Would you return the data below exactly as it stands, with every picture left out?
══ Source data
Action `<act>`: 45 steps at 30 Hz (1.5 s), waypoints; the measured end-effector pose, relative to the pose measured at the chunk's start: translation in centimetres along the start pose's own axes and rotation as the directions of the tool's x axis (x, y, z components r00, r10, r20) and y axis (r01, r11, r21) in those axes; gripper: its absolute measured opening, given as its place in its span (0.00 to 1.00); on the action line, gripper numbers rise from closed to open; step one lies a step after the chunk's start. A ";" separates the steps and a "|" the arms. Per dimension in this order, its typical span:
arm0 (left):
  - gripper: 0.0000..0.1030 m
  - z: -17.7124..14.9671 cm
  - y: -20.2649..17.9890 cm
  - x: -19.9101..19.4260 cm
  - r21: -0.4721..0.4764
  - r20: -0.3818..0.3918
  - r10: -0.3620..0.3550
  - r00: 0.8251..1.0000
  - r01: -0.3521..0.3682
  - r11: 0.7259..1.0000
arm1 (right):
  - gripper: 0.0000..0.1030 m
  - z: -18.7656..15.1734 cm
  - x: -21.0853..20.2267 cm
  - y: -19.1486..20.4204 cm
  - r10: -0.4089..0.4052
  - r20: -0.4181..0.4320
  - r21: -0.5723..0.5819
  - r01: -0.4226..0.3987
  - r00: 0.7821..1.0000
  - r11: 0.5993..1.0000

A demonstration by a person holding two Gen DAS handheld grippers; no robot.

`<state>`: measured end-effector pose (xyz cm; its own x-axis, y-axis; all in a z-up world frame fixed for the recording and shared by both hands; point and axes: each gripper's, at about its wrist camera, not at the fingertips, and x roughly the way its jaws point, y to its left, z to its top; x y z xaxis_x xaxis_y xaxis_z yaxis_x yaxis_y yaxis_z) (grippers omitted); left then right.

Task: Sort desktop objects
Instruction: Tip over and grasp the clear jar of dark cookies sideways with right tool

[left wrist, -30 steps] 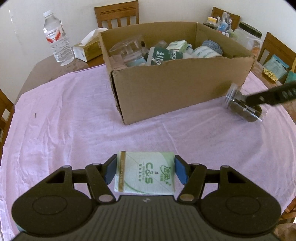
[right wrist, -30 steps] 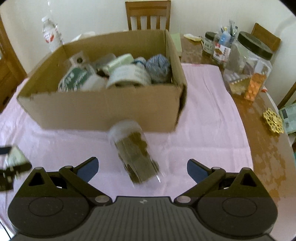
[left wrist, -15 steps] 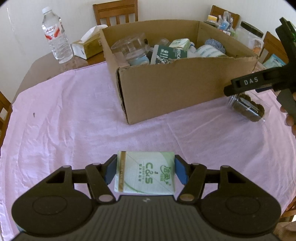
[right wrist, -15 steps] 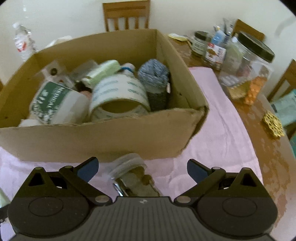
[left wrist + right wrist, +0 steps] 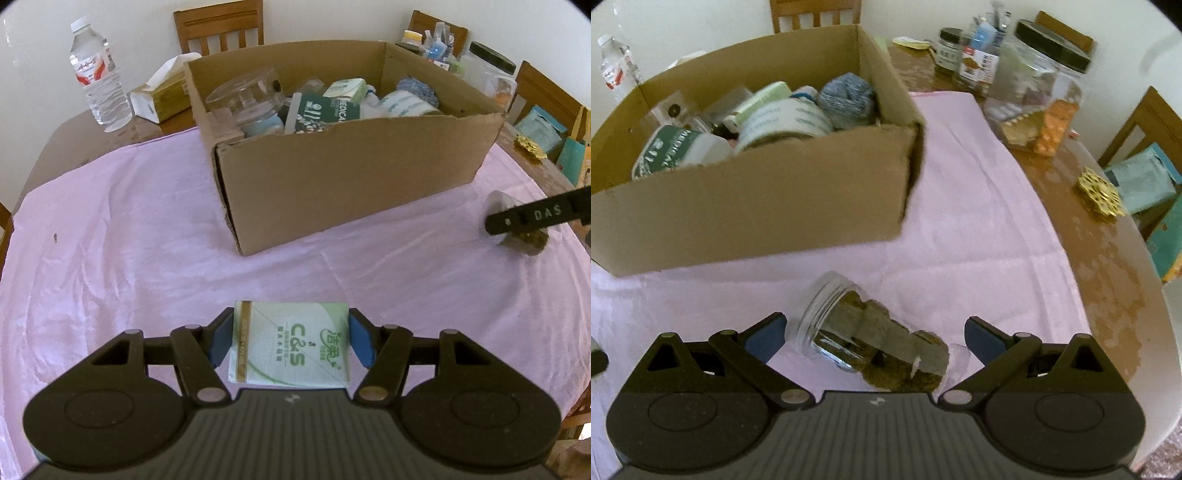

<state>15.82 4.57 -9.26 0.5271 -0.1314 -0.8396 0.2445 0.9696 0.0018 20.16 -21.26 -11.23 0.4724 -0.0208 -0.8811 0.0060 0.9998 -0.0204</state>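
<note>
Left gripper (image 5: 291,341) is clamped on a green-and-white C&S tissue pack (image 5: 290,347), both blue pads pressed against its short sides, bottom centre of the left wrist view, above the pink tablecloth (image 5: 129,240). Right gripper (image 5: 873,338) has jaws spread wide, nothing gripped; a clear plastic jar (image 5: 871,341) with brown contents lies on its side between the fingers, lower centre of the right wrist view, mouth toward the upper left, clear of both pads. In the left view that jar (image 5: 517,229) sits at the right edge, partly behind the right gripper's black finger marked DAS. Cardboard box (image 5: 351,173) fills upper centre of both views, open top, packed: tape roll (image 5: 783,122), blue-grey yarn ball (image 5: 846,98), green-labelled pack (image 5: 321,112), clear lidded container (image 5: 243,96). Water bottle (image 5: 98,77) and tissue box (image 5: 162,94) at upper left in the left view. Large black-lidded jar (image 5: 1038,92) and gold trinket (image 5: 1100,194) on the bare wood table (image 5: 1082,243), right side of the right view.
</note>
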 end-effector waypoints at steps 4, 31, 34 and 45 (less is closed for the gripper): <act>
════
* _Task answer_:
Action `<act>`: 45 steps at 30 Hz (1.5 s), waypoints; the measured end-effector pose, relative to the pose measured at the chunk's start: translation in centimetres along the start pose's own axes and rotation as the directions of the tool's x axis (x, y, z components r00, r10, r20) and y axis (r01, r11, r21) in those axes; gripper: its absolute measured opening, given as its place in its span (0.00 to 1.00); on the action line, gripper numbers rise from closed to open; step one lies a step after the chunk's start. A ";" separates the steps and a "|" the arms. Per dimension in this order, its typical span:
arm0 (left):
  - gripper: 0.0000..0.1030 m
  - z: -17.7124..14.9671 cm
  - y: -20.2649..17.9890 cm
  - x: -19.9101..19.4260 cm
  - r21: -0.4721..0.4764
  - r20: -0.3818..0.3918
  - r10: -0.3620..0.3550
  - r00: 0.8251..1.0000
  - r01: -0.3521..0.3682
  - r11: 0.7259..1.0000
arm1 (right):
  - gripper: 0.0000..0.1030 m
  - z: -18.7656..15.1734 cm
  - x: -21.0853..20.2267 cm
  - y: -19.1486..20.4204 cm
  - r10: -0.4089..0.4052
  - r20: -0.4181..0.4320
  - r21: -0.5723..0.5819
  - r01: -0.4226..0.3987
  - r00: 0.7821..1.0000
  - r11: 0.5993..1.0000

A demonstration by a person holding two Gen DAS handheld grippers; no robot.

`<state>`: measured end-effector pose (xyz cm; its own x-axis, y-axis; all in a z-up world frame fixed for the recording and shared by both hands; point and axes: each gripper's, at about its wrist camera, not at the fingertips, and x roughly the way its jaws point, y to its left, z to its top; x y z xaxis_x xaxis_y xaxis_z yaxis_x yaxis_y yaxis_z) (grippers omitted); left then right.

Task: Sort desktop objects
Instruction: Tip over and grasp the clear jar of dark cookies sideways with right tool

[left wrist, -30 steps] 
[right wrist, -30 steps] 
[left wrist, -15 steps] 
[right wrist, -15 steps] 
[left wrist + right wrist, +0 steps] 

<state>15.82 4.57 -9.26 0.5271 -0.1314 -0.8396 0.2445 0.9696 0.0018 20.16 -21.26 -11.23 0.4724 -0.0208 -0.8811 0.0060 0.9998 -0.0204</state>
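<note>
Left gripper (image 5: 291,341) is clamped on a green-and-white C&S tissue pack (image 5: 290,347), both blue pads pressed against its short sides, bottom centre of the left wrist view, above the pink tablecloth (image 5: 129,240). Right gripper (image 5: 873,338) has jaws spread wide, nothing gripped; a clear plastic jar (image 5: 871,341) with brown contents lies on its side between the fingers, lower centre of the right wrist view, mouth toward the upper left, clear of both pads. In the left view that jar (image 5: 517,229) sits at the right edge, partly behind the right gripper's black finger marked DAS. Cardboard box (image 5: 351,173) fills upper centre of both views, open top, packed: tape roll (image 5: 783,122), blue-grey yarn ball (image 5: 846,98), green-labelled pack (image 5: 321,112), clear lidded container (image 5: 243,96). Water bottle (image 5: 98,77) and tissue box (image 5: 162,94) at upper left in the left view. Large black-lidded jar (image 5: 1038,92) and gold trinket (image 5: 1100,194) on the bare wood table (image 5: 1082,243), right side of the right view.
</note>
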 end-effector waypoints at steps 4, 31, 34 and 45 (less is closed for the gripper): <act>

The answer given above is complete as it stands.